■ Work order
Would you please retype, exactly, the lines of the listing below between the line with "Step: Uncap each" and the line with "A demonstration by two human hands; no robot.", inclusive?
--
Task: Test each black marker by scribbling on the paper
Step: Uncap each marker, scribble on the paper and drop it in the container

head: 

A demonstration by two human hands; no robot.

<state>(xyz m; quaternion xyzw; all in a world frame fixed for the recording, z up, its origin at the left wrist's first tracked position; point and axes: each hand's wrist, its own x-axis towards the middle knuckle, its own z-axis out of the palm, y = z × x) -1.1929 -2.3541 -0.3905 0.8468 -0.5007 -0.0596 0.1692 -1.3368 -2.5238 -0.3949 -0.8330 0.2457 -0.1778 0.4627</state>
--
■ Problem solution
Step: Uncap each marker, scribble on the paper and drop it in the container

head: 

A demonstration by two human hands; no robot.

This answer requires no additional content.